A hiper fragmentação partidária que vigorou nas eleições brasileiras de 2014 fugiu de qualquer padrão da história do planeta e, dado que de lá para cá, o sistema eleitoral iniciado vinte anos antes implodiu, uma mudança profunda das regras precisa sair do papel. A avaliação é do cientista político Jairo Nicolau, da Universidade Federal do Rio de Janeiro (UFRJ), que apresentou suas propostas de reforma política em seminário realizado em 01/06 pelo Cepesp na Fundação Getulio Vargas em São Paulo (FGV-SP).
Considerado pelo pesquisador do Cepesp e cientista político da FGV-SP, Cláudio Couto, como um dos “principais estudiosos dos sistemas eleitorais e partidários, com larga e respeitada produção acadêmica” (revista Quatro Cinco Um, edição de maio de 2017), Nicolau lançou seu novo livro “Representantes de quem? Os (des)caminhos do seu voto da urna à Câmara dos Deputados” (Editora Zahar).
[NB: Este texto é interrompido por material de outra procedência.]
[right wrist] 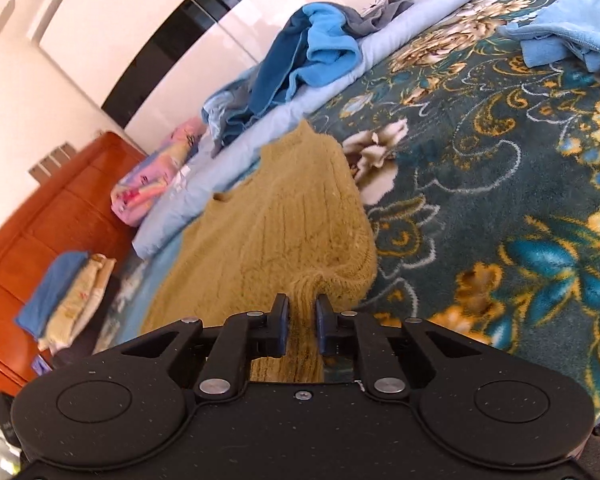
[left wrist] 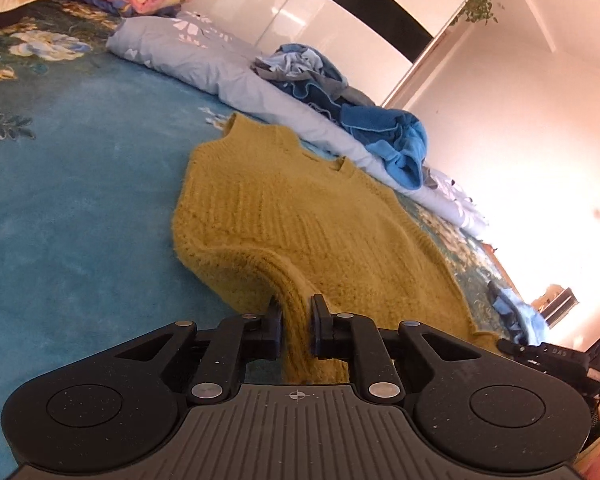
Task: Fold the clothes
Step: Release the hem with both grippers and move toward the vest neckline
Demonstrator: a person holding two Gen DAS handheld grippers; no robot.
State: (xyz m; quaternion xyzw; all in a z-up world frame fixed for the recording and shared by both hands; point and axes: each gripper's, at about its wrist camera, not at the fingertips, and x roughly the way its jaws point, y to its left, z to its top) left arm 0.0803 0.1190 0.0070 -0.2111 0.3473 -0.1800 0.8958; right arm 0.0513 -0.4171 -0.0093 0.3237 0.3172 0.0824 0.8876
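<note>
Stretching away from both grippers toward the far quilt (left wrist: 236,76), the sweater (left wrist: 284,216) lies flat on the bed (left wrist: 68,216) with its near hem pinched at the left corner by the left gripper (left wrist: 296,312) and at the right corner by the right gripper (right wrist: 302,312).

Left gripper (left wrist: 296,316) jaws pinch mustard sweater (left wrist: 300,220) hem — blanket (left wrist: 80,208) beneath.
</note>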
“O sistema político eleitoral que vigorou no Brasil a partir de 1994 está acabando e o que nascerá a partir de 2018 precisa ser discutido com muita profundidade. Não acho saudável que a atual legislatura do Congresso Nacional decida em apenas quatro meses toda uma nova regra eleitoral e uma reforma política para valer já no ano que vem”, disse Nicolau, em referência ao prazo de outubro, limite para que mudanças legais passem a valer para o pleito de 2018. Ao mesmo tempo, ele reconhece que sem qualquer alteração, a fragmentação partidária tende a aumentar em 2018 diante do enfraquecimento, perante à opinião pública, ainda mais forte dos três maiores partidos brasileiros – PT, PSDB e PMDB.
O cientista político criticou o elevado número de partidos políticos do país (35 legalizados, dos quais 28 com representantes eleitos em 2014), chamando de “hiper fragmentado” o modelo atual. Segundo ele, a reforma política necessária inclui o fim das coligações partidárias, o estabelecimento de uma cláusula de barreira de 1,5% dos votos e regras de acesso ao tempo de propaganda política e ao Fundo Partidário. O nível de 1,5% para a barreira partidária é pequeno, admite ele, especialmente quando comparado aos 2% para 2018 e 3% para 2022 estipulados na Proposta de Emenda à Constituição (PEC 36/2016), do senador Ricardo Ferraço, do PSDB do Espírito Santo, mas ainda assim suficiente para reduzir em cerca de 20 o número de partidos com acesso à cadeiras no Congresso Nacional.
“Associado ao fim das coligações, a barreira de 1,5% alteraria muito o quadro eleitoral brasileiro, forçando uma reorganização dos partidos médios e grandes”, disse Nicolau.
Financiamento de campanha e caixa 2
A decisão do Supremo Tribunal Federal (STF) que proibiu o financiamento privado das campanhas eleitorais dos partidos políticos, em 2015, encerrou o modelo que vigorou entre 1994 e 2014, justamente o período em que PT e PSDB polarizaram as eleições presidenciais. Depois de duas vitórias em primeiro turno do PSDB, com Fernando Henrique Cardoso, em 1994 e 1998, o PT venceu as últimas quatro eleições presidenciais (com Luiz Inácio Lula da Silva, em 2002 e 2006, e com Dilma Rousseff, em 2010 e 2014), sempre tendo o PSDB na disputa do segundo turno.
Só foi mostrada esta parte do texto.